# Source material
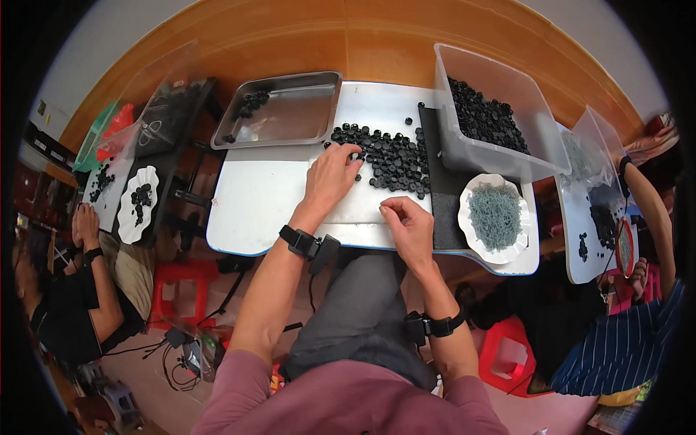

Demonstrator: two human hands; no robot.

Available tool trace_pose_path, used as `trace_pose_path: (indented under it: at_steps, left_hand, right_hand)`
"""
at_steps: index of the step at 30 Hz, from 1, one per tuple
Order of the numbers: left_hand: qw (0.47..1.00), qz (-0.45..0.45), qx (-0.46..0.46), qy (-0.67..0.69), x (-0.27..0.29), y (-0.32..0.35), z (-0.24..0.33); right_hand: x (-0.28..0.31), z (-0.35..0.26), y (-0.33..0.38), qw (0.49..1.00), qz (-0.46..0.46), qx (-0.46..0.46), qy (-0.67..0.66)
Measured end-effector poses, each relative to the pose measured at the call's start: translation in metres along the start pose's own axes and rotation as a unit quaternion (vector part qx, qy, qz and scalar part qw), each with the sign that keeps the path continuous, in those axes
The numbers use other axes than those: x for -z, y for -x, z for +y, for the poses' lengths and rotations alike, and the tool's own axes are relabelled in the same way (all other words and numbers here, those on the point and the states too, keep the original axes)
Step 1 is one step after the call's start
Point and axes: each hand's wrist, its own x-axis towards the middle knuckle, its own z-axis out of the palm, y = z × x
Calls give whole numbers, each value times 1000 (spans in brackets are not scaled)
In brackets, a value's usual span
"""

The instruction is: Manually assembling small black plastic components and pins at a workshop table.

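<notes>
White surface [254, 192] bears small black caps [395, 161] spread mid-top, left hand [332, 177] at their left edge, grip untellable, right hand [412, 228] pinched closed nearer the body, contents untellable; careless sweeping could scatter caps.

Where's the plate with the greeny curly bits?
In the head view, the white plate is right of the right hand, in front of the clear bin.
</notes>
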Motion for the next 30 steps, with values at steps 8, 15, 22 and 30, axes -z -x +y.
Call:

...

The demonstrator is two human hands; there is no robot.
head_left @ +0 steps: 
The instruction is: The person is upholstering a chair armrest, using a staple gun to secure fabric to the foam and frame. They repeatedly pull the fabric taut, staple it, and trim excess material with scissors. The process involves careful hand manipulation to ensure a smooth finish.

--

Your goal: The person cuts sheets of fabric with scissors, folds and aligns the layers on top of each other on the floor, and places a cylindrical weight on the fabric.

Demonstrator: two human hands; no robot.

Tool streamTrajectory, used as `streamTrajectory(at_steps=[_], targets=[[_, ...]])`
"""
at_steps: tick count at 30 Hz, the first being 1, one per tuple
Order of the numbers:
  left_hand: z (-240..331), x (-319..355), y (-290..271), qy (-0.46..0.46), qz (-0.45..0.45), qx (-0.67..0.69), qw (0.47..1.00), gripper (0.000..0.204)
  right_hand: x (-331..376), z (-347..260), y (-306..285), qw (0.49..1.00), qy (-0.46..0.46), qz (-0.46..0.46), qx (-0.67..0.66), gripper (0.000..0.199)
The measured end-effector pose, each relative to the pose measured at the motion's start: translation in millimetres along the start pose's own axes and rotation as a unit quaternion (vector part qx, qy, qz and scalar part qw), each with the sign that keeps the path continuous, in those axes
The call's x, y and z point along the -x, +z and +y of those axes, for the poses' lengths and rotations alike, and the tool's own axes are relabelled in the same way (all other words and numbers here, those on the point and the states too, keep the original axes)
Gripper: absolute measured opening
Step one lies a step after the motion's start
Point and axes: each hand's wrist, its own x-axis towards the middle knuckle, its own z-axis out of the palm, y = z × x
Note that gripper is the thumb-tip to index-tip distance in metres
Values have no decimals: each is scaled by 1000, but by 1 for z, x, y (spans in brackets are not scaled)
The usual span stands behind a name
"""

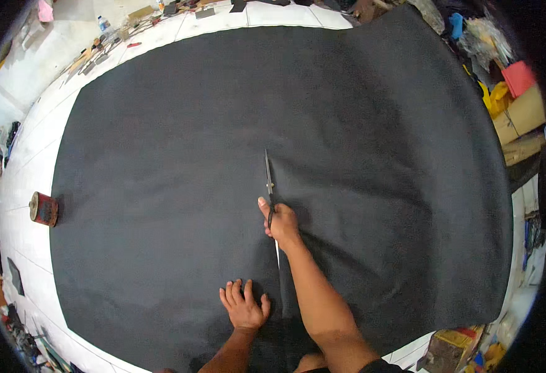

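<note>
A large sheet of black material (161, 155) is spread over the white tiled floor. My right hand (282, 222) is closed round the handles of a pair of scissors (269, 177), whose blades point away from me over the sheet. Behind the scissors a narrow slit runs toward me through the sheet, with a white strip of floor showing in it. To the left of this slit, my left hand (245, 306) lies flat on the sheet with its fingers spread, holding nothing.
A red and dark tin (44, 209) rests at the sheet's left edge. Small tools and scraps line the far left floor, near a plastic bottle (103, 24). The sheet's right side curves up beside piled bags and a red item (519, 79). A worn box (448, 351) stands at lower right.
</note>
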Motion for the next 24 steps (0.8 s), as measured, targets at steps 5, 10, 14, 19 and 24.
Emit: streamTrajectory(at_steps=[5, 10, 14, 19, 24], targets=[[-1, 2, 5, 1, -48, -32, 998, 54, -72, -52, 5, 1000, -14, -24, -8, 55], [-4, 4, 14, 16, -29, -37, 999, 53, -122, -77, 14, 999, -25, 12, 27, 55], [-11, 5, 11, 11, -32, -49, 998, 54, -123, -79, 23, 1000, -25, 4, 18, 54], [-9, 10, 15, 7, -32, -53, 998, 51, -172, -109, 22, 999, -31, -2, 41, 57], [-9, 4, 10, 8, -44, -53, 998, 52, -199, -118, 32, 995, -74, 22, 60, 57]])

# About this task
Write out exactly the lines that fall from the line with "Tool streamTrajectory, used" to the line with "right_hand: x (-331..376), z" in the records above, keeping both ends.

# Exercise response
Tool streamTrajectory, used as `streamTrajectory(at_steps=[_], targets=[[_, ...]])`
"""
at_steps: tick count at 30 Hz, the first being 1, one per tuple
Order of the numbers:
  left_hand: z (-240..331), x (-319..355), y (-290..271), qy (-0.46..0.46), qz (-0.45..0.45), qx (-0.67..0.69), qw (0.47..1.00), gripper (0.000..0.204)
  right_hand: x (-331..376), z (-347..260), y (-306..285), qw (0.49..1.00), qy (-0.46..0.46), qz (-0.46..0.46), qx (-0.67..0.66), gripper (0.000..0.199)

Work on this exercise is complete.